2) Local congregations meet to discern what the Spirit is saying to our communities and commit to training. Through a series of conversations, research and testing the real issues touching the lives of real people are identified. Again, there is nothing top-down about this work. And once the issue is named and explored, plans are developed to move from idea to implementation. There is leadership and planning training, lessons in accountability (like the fact that if you say "I will try to do this" that is bullshit because either you will or you won't) and constant evaluation. In Cleveland I worked with organizers from the Gamaliel Foundation in Chicago on education issues and In Tucson with IAF folk on economic development concerns. (These guys are the real deal - check them out - @ http://www.gamaliel.org/Default.aspx and http://www.industrialareas foundation.org/) It takes time to train and build an organization, too so nothing is rushed.
3) Local folk raise and fund their own organizations so that they maintain maximum control. Applying the wisdom of the congregational church at its best, while there is often seed money to get a project started (Campaign for Human Development, etc.) dues are a part of the drill and local fund-raising is essential. This is yet another guarantee that helps keep the effort autonomous.
In September we will hold our first regional conversation with other leaders from congregations in the area to see whether we might find a way to work together. I am very hopeful and look to contribute on every level to this project. That's was my first, albeit complicated thought.
+ My second thought was this is the kind of work I have always shared with American nuns - and hope to do so again. The Vatican is coming down hard on these women religious, but they are not taking it quietly. Not only have they organized a bus tour to educate people about their work for social justice (http://www.groundswell-movement.org/ support-the-nuns/) but they are clearly well-prepared to offer a faithful challenge on an organizational and theological level, too. (see NYTimes @
http://www.nytimes.com/2012/07/29/us/us-nuns-weigh-response-to-scathing-vatican-critique.html?_r=1&pagewanted=2&partner=rss&emc=rss)

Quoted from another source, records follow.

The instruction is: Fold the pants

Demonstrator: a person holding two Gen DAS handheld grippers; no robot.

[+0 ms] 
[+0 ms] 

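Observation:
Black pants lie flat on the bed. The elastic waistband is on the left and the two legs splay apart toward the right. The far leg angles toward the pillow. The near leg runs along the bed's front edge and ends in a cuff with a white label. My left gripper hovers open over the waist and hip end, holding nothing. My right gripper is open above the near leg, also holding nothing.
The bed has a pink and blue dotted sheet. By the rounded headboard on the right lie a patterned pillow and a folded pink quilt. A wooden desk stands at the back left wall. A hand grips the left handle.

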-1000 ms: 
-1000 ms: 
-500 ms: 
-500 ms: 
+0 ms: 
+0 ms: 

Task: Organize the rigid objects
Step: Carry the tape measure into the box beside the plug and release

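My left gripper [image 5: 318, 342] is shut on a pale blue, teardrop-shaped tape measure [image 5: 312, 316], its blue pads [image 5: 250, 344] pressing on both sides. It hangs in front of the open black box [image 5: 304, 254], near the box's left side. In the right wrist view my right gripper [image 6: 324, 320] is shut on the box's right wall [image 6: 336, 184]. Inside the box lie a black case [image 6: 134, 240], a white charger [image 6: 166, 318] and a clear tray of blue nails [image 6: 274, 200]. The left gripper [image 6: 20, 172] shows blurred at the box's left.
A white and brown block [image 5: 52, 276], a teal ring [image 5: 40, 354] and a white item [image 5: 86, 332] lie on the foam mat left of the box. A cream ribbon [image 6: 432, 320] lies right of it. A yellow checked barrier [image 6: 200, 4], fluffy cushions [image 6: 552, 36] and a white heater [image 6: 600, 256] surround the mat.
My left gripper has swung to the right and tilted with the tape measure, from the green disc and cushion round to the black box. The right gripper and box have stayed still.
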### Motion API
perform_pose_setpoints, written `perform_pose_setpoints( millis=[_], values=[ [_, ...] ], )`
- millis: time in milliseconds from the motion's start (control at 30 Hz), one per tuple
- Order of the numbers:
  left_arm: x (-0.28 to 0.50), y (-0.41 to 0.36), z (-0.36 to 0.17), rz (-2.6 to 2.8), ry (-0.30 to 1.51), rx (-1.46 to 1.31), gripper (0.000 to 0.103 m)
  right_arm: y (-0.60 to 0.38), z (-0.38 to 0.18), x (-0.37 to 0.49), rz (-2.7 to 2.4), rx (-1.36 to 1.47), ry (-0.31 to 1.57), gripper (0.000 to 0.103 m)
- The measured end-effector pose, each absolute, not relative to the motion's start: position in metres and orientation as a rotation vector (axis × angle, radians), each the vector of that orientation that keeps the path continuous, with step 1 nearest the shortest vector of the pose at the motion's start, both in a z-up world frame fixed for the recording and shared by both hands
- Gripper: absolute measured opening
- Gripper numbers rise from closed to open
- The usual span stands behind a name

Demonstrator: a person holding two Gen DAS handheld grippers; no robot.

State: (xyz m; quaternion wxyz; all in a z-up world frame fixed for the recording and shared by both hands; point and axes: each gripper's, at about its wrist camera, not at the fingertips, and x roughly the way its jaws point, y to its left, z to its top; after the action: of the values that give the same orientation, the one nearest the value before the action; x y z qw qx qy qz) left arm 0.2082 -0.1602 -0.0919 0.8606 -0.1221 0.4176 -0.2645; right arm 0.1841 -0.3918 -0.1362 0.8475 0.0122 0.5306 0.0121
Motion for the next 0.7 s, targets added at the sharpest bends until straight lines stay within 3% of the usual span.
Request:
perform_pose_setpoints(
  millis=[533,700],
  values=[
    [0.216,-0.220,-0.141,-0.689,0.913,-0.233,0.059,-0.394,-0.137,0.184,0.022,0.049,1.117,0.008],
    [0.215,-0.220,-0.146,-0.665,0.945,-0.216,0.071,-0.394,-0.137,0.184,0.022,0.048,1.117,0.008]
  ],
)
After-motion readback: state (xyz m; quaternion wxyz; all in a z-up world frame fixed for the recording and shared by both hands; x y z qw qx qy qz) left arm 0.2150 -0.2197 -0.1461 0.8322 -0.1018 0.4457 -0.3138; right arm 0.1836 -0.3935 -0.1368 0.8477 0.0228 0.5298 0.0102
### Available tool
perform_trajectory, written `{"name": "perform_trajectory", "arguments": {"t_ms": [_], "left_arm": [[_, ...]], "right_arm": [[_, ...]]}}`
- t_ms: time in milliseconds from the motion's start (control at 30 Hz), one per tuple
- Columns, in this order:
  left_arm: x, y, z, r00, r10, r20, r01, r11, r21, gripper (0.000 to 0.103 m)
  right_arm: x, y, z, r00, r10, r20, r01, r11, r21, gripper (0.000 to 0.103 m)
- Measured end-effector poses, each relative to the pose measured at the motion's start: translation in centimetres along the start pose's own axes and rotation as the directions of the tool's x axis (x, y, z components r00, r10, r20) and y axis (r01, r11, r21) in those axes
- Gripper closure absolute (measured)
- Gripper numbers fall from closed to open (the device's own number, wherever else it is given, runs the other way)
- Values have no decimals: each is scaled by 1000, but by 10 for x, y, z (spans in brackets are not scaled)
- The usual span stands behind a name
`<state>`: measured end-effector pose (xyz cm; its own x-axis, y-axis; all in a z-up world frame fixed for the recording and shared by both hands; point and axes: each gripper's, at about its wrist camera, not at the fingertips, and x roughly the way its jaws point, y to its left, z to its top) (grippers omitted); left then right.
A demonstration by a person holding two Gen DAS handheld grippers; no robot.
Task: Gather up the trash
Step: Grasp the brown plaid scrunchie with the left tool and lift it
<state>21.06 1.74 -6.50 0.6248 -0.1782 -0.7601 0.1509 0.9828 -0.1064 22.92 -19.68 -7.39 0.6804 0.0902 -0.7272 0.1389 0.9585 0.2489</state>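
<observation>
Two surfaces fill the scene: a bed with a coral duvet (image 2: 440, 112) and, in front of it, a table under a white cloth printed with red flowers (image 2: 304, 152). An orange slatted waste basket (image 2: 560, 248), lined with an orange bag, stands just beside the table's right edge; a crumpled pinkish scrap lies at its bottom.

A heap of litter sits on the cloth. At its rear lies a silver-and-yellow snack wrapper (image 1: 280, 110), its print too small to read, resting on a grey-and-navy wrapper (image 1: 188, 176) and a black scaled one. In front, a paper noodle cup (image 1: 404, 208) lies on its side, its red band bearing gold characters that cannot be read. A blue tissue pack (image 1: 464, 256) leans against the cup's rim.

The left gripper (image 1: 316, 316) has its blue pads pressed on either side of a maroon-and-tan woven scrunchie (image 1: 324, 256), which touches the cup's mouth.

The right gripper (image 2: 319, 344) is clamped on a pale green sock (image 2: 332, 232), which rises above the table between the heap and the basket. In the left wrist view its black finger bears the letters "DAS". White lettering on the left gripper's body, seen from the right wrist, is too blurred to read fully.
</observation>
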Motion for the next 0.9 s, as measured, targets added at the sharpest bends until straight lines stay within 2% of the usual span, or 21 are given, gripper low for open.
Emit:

These are the people who not only took Vatican II seriously, but they helped give it shape and form. Even today it is one feisty nun who is spear-heading the local inter-faith group (along with a wise young rabbi!) This has been my experience for nearly 35 years: from nuns on the picket line with the Farm Workers, to peace activists in Saginaw, social justice and spirituality advocates in Cleveland and artists keeping the spirituality of Thomas Merton alive in Tucson, these women rock. I just put their bumper sticker on my truck... and look forward to be an ally again in the work for true local social justice.